Problem statement |
Here is the listing. Report each line in it that contains the string "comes".

Provided records |
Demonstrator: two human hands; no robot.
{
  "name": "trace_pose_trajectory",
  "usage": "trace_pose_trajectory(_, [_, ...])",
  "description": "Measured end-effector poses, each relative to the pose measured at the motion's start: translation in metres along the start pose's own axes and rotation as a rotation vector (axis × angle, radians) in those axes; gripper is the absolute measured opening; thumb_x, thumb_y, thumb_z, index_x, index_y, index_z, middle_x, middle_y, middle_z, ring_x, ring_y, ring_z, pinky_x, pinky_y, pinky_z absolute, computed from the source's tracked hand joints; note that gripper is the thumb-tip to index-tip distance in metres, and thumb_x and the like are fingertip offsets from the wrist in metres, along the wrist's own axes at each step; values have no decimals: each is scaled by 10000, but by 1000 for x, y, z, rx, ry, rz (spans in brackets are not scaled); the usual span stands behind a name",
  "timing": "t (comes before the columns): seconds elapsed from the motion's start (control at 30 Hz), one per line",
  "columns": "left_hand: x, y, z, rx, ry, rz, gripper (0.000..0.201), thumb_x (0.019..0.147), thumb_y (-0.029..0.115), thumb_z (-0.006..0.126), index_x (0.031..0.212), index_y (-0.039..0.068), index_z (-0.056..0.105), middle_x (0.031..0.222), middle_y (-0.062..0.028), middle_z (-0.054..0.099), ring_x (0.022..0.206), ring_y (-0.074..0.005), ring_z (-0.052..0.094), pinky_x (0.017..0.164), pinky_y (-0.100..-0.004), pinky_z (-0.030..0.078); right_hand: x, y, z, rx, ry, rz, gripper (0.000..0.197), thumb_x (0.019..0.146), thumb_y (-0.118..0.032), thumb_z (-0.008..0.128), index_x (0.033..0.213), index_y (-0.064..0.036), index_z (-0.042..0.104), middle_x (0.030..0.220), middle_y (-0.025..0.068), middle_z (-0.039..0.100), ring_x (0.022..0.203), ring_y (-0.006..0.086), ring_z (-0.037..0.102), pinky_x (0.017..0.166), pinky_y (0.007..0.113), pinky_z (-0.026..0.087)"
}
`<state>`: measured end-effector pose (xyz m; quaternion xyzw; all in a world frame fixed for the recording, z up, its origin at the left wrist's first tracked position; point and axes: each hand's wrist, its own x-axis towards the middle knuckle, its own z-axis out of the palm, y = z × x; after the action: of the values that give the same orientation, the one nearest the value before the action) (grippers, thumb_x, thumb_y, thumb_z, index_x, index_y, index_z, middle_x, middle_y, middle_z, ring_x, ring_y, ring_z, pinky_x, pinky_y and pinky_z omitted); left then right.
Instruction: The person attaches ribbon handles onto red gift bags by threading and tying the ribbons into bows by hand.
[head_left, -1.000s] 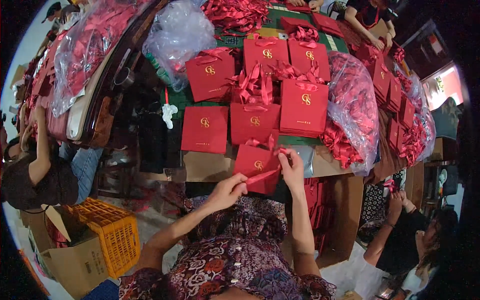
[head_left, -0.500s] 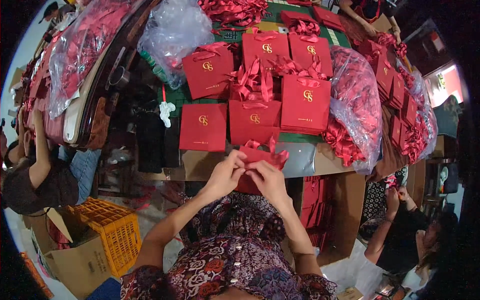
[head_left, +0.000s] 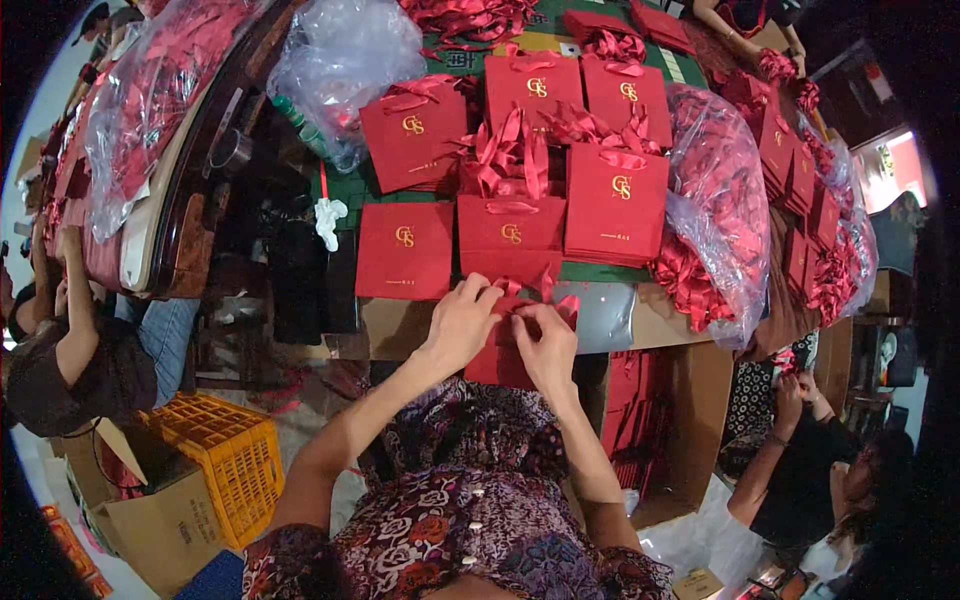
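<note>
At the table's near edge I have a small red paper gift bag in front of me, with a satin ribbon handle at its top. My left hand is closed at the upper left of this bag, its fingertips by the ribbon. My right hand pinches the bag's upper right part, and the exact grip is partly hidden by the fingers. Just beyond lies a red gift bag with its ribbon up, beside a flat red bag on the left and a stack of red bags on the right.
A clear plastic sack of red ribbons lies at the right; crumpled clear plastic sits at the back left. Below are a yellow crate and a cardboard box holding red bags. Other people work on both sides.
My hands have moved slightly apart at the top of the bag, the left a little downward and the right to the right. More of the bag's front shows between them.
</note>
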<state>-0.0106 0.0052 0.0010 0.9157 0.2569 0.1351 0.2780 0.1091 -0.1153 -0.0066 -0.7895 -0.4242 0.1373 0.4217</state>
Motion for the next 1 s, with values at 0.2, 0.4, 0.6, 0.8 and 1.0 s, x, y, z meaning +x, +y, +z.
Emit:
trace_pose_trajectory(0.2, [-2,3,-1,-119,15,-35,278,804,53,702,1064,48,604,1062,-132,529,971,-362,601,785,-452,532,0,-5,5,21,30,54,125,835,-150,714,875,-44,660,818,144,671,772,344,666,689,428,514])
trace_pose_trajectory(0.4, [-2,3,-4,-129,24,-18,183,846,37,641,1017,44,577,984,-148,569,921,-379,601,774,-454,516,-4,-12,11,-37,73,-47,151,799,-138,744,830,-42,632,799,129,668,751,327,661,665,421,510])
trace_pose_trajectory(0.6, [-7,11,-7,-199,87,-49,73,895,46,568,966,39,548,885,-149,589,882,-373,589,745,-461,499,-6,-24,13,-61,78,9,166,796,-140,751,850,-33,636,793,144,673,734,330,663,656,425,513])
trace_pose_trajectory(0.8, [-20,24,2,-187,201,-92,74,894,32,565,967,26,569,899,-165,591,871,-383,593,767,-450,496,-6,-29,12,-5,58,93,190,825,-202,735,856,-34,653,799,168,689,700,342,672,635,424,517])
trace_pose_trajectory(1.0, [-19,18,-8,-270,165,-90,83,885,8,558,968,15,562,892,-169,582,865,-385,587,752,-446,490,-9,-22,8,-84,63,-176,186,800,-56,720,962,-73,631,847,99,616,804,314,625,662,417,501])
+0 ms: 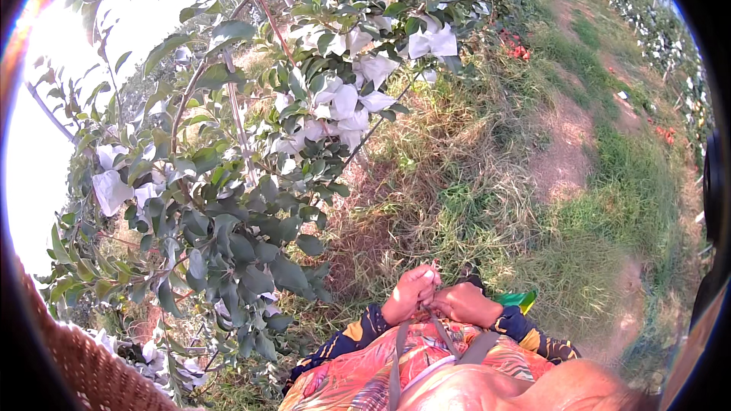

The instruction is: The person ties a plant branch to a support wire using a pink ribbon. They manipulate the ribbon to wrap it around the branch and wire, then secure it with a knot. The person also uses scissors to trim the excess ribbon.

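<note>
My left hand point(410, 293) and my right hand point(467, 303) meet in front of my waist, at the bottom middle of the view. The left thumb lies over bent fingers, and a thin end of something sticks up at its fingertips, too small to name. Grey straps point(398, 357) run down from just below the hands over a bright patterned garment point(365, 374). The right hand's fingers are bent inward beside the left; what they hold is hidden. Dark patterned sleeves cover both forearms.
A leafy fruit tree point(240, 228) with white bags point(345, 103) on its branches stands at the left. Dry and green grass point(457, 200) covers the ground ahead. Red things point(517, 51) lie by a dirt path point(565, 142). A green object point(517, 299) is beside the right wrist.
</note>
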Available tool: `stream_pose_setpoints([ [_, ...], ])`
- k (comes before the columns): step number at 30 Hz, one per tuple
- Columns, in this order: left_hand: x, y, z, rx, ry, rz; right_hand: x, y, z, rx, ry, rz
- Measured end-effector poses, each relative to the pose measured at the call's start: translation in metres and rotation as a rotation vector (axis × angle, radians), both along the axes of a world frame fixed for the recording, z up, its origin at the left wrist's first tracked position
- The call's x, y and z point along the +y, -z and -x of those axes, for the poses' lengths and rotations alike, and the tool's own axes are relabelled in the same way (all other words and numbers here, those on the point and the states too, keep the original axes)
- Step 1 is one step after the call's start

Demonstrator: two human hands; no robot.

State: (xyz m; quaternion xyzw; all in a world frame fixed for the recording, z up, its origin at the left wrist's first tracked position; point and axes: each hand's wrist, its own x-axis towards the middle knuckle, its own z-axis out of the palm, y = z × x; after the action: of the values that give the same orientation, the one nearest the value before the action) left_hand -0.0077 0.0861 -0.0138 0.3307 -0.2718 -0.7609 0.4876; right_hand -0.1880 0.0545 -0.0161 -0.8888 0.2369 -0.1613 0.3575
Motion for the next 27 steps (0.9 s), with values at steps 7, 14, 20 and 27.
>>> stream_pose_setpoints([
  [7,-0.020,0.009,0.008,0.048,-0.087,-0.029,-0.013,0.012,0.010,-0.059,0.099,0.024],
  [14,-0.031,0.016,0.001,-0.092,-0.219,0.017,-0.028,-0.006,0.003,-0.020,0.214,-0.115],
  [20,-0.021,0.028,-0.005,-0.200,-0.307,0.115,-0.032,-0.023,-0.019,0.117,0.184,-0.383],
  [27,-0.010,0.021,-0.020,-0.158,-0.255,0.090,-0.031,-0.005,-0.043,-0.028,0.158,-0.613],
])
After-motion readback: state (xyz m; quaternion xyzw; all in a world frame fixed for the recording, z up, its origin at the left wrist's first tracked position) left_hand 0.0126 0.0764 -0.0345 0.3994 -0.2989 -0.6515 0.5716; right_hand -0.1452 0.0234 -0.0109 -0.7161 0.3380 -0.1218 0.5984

Solution for this exercise |
  "timing": "t (comes before the columns): seconds elapsed from the motion's start (control at 30 Hz), one per line",
- k (comes before the columns): step number at 30 Hz, one per tuple

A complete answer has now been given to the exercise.